No sport to be played at level 3

Minister of Sport Grant Robertson has revealed that there will be no sport played in New Zealand at alert level 3.
The Government is currently preparing for a decision on whether to end the nationwide level 4 lockdown on Thursday, with a decision due on Monday as to whether the country will move to level 3.
When asked about clarity for when sports competitions will be able to resume, Robertson said at level 3 there’s no scope for sports but at level 2 there was more work to establish what was possible.
“At level 3 there really isn’t the scope for that. At level 3 we want people to stay in their bubbles still. I know a number of our professional athletes are training hard inside their own bubble,” Robertson said.
“When it comes to level 2 there is further work to do there as to what might be possible in terms of particularly contact sport at a professional level. That requires conversations with health officials and with sports clubs.
“Clearly myself as a sports fan and many others around the country would love to see that take place but that certainly won’t be happening at level 3.”

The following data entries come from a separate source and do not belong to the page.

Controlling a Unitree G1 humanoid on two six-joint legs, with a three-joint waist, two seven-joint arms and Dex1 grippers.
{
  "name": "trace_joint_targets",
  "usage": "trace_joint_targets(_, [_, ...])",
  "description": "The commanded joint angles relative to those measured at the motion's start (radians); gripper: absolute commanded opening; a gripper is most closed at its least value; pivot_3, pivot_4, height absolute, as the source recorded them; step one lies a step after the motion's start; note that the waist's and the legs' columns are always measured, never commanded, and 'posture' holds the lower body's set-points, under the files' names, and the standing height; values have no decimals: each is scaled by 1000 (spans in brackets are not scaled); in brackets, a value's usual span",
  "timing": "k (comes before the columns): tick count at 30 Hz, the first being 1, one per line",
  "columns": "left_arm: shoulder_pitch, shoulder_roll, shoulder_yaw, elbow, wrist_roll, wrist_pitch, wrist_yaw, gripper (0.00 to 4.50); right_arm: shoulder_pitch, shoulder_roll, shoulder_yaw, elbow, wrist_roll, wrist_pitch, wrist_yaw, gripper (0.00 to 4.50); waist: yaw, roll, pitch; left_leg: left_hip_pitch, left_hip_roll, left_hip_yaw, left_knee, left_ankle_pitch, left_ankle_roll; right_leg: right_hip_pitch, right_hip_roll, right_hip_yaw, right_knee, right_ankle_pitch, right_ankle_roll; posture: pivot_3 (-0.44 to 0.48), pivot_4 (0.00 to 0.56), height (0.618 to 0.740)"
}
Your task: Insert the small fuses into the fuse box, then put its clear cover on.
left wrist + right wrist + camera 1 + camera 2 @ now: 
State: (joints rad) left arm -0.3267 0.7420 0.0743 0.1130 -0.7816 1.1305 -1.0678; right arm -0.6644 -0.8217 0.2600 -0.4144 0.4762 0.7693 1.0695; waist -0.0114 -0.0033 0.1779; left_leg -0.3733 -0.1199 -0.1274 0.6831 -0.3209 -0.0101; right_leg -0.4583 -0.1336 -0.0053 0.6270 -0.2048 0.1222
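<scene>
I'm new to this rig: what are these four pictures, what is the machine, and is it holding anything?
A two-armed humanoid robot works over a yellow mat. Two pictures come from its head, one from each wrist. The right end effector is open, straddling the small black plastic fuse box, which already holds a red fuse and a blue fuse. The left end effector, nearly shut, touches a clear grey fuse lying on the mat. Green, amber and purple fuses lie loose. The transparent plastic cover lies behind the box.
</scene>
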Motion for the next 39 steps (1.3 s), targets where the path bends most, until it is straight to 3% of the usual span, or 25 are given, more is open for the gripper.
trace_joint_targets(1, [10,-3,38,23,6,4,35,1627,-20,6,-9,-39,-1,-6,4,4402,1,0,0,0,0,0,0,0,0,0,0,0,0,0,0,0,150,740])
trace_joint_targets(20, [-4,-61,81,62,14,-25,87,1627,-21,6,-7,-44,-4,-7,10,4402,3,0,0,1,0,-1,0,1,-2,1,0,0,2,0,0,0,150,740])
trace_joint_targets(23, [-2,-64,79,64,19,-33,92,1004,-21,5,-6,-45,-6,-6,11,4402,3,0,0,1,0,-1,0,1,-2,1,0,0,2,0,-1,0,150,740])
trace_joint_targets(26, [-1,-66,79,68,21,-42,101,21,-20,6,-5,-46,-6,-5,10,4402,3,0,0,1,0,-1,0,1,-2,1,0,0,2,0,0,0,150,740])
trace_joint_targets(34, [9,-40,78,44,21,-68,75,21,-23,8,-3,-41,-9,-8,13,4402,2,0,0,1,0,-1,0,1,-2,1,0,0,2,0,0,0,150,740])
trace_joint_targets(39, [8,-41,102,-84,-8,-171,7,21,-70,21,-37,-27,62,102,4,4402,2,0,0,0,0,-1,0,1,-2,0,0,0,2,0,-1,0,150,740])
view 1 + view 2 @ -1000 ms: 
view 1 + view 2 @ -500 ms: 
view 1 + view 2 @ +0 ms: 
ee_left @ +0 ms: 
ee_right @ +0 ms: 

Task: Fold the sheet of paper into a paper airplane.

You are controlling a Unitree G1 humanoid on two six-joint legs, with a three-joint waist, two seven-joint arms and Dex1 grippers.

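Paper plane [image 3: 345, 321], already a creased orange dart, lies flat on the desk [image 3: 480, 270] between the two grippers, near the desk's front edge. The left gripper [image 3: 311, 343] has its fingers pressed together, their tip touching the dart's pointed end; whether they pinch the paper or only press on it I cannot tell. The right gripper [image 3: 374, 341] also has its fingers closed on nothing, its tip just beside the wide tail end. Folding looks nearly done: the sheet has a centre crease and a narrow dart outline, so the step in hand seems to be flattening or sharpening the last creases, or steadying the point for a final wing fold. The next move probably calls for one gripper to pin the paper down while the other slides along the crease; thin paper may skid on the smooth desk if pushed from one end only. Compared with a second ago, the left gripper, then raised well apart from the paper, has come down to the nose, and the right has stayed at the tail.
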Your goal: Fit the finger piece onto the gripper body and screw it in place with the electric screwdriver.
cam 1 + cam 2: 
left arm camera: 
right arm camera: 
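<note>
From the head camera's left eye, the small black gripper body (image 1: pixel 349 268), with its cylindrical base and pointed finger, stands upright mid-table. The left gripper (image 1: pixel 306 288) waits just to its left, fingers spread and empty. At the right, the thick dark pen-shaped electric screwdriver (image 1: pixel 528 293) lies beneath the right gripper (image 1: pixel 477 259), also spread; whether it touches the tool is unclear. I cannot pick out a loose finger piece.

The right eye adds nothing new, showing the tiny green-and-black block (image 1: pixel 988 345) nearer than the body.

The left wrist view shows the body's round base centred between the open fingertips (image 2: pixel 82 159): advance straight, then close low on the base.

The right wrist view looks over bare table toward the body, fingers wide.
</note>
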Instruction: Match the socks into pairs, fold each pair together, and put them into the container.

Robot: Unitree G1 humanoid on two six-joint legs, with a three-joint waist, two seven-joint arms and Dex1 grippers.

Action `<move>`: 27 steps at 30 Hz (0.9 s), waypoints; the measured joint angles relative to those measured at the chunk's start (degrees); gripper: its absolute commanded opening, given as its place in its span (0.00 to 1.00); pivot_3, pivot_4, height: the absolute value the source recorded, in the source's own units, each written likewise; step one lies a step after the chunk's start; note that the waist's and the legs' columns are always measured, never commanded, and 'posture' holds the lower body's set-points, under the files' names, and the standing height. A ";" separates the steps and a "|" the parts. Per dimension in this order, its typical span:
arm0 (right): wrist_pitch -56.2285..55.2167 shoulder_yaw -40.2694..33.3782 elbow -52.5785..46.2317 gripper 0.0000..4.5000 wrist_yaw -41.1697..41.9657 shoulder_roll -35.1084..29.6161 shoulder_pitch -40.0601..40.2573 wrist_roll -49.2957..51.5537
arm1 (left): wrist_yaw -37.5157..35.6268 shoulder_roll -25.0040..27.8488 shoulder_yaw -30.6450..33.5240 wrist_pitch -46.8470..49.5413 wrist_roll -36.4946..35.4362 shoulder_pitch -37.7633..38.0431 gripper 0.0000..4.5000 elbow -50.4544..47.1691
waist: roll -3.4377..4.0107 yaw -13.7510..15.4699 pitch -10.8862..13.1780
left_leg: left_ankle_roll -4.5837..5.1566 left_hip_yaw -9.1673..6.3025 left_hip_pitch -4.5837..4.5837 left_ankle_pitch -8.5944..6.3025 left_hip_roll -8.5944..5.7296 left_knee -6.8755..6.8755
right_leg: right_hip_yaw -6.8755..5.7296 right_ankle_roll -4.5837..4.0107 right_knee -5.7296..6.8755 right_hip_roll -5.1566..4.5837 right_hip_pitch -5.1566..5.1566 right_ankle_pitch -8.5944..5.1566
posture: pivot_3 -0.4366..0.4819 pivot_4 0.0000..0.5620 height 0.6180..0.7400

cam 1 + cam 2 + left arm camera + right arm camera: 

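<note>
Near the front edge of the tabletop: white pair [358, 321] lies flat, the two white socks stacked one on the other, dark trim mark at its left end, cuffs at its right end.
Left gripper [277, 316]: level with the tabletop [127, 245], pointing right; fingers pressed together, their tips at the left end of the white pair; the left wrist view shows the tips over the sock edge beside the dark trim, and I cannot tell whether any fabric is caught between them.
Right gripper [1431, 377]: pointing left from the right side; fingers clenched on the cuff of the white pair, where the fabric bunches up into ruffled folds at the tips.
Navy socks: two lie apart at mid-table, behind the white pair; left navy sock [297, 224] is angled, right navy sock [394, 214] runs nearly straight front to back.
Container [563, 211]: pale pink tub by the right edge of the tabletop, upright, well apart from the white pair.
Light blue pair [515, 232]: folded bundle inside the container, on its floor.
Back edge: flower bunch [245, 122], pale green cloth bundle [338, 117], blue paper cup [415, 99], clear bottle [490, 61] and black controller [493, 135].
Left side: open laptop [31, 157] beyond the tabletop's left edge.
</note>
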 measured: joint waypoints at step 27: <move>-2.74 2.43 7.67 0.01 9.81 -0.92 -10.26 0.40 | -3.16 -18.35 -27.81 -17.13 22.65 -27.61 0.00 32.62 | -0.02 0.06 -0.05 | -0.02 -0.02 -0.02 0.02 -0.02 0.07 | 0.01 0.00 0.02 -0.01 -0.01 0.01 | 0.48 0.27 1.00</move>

Robertson is also sceptical of the NRL’s plans to resume its season.
The NRL has continued to push for a resumption of the competition, which reports suggest will be based in New South Wales with a targeted start date of May 28.
However, plans to include the Warriors have been put on hold with the New Zealand club’s flight to Australia being delayed, putting the league’s start date in further doubt.
Robertson said he hasn’t been involved in any discussion with the NRL but the start date sounded “very ambitious”.
“Personally I haven’t been involved in any discussions about that,” Robertson said when asked about the NRL’s plans to resume the season on May 28.
“I believe there may have been some high-level discussions between some people working on behalf of the NRL and Sport New Zealand.
“That sounds like a very ambitious date to me to start a competition up. And no doubt there’s a lot to work through on both sides of the Tasman about how that would work.
“Clearly both sides of the Tasman are operating strict quarantine arrangements at the moment and therefore that provides some real limitations on the ability of people to travel and spend time in such situations.”
The Warriors are reportedly not expected to travel to Australia until meeting the NRL again on Monday, which is when the Government makes their further announcements about travel restrictions and lockdown measures.
However, as reported by the New Zealand Herald yesterday, the NRL has floated a new work-around for the Warriors which could see them training in a self-contained facility while serving their 14-day isolation period in Australia, rather than being confined to hotel rooms.
If that proposal comes to fruition, that would take the pressure off the Auckland club to get across to Australia, while also leaving the May 28 restart as a possibility.
Robertson insisted that the NRL’s plans, especially with the inclusion of the Warriors, sounded ambitious to him.
“I did hear yesterday that the other NRL clubs had said that they wanted to make sure that the Warriors had the opportunity to undertake pre-season training once they got to Australia if that’s where they got to,” Robertson said. “So if you think about that in terms of the timeline, it’s pretty ambitious.
“I think overall, the principal that we continue to have to apply is public health and safety. And that applies as much to people who are professional sportspeople as it does to anybody else.”
The ability to accommodate families in Australia during the NRL season has also been a major question from Warriors players, who face the possibility of being away from families for up to six months if they are to fly across the Tasman for the league’s resumption.